Task goal → Using the material that follows, work out how many lines include the word "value". Your answer should be that number only.
....
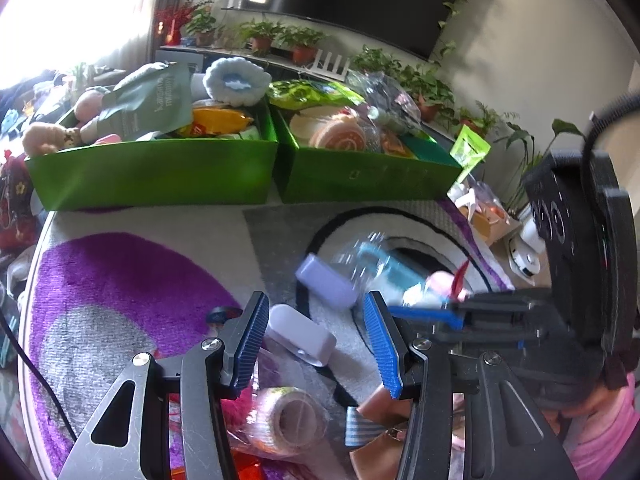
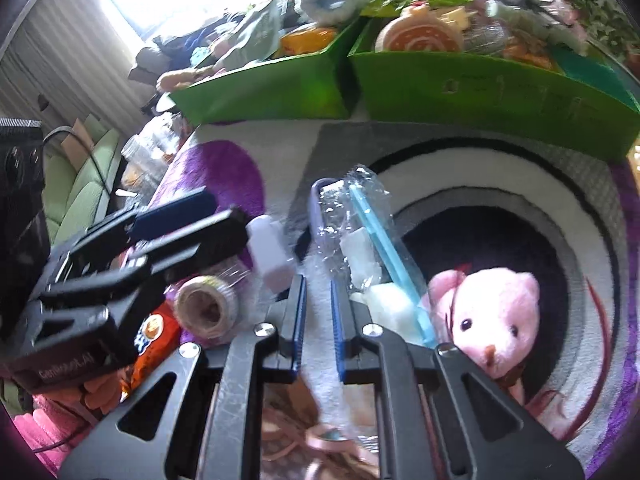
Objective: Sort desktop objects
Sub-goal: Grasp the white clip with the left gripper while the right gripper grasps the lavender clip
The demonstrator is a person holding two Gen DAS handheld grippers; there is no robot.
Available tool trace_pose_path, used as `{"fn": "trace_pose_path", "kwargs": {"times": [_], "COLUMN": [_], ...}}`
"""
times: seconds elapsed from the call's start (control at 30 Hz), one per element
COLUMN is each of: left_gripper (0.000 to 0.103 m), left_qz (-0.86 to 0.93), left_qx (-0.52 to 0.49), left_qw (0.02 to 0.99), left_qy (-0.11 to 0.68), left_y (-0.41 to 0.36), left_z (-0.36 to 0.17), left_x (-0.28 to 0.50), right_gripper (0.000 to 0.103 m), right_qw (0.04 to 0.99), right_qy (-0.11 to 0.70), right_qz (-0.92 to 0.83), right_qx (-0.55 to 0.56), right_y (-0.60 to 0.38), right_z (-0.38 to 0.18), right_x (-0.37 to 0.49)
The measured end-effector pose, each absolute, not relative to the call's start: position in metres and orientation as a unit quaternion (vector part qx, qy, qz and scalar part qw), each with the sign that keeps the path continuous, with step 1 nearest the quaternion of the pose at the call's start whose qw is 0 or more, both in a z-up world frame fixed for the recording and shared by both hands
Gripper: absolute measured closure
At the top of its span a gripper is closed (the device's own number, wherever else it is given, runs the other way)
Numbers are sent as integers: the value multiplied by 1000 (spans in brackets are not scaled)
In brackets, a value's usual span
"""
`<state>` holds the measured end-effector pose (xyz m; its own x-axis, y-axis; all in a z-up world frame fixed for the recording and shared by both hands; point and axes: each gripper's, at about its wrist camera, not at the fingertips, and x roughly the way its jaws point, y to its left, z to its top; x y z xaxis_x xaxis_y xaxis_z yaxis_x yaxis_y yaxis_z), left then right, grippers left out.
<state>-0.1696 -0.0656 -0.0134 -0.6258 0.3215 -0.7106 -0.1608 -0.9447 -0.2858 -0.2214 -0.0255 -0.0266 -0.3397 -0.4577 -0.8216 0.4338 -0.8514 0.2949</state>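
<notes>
Nearest the lens in the right wrist view, the right gripper point(image 2: 319, 320) hangs low over the rug point(image 2: 460, 168) with its blue-padded jaws drawn close together, a narrow strip of white pile visible between them and nothing clamped. Just beyond its right finger lies a clear plastic packet point(image 2: 360, 220) holding a light blue stick and white blocks, and beside that a pink plush bear point(image 2: 496, 316) lies on the rug's dark centre. To the left sit a roll of tape point(image 2: 206, 306) in wrap and a small white case point(image 2: 270, 254).

The left gripper point(image 1: 316, 340) stands wide apart, empty, with the white case point(image 1: 302, 336) lying on the rug between its fingers. A lilac box point(image 1: 326, 282) rests just past it, touching the clear packet point(image 1: 376, 264). The tape roll point(image 1: 290, 410) lies below the jaws.

Two green bins point(image 1: 160, 172) stand side by side at the rug's far edge, both heaped with toys and packets.
</notes>
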Motion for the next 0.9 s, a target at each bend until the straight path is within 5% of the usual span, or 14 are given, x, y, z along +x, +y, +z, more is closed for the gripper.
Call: {"fn": "trace_pose_path", "kwargs": {"times": [0.37,0.53,0.9], "left_gripper": [53,53,53], "left_qz": [887,878,872], "left_qx": [-436,-459,-476], "left_qw": [132,113,75], "left_qy": [-70,-69,-83], "left_y": [-46,-48,-51], "left_z": [-27,-41,-52], "left_x": [-171,-171,-191], "right_gripper": [89,74,73], "right_qw": [257,264,269], "right_qy": [-9,8,25], "right_qz": [-830,-829,-825], "right_qx": [495,493,496], "right_y": [-18,-27,-47], "right_z": [-25,-24,-25], "right_x": [-233,-238,-255]}}
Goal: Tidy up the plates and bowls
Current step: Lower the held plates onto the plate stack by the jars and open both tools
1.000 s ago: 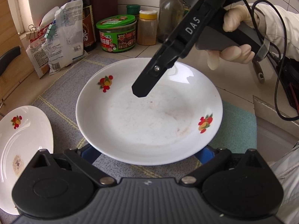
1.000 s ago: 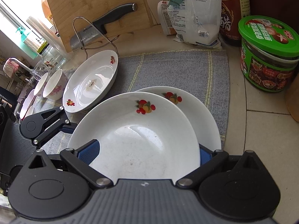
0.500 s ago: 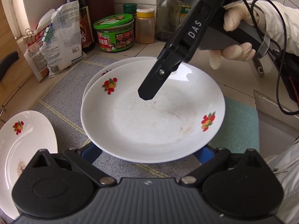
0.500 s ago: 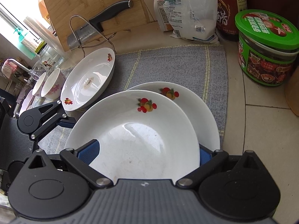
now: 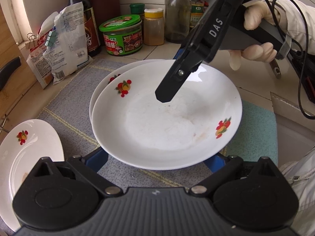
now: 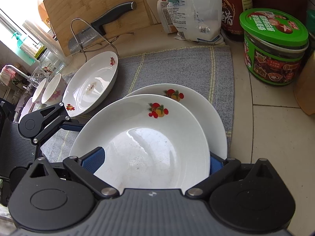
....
Solution to this exercise → 2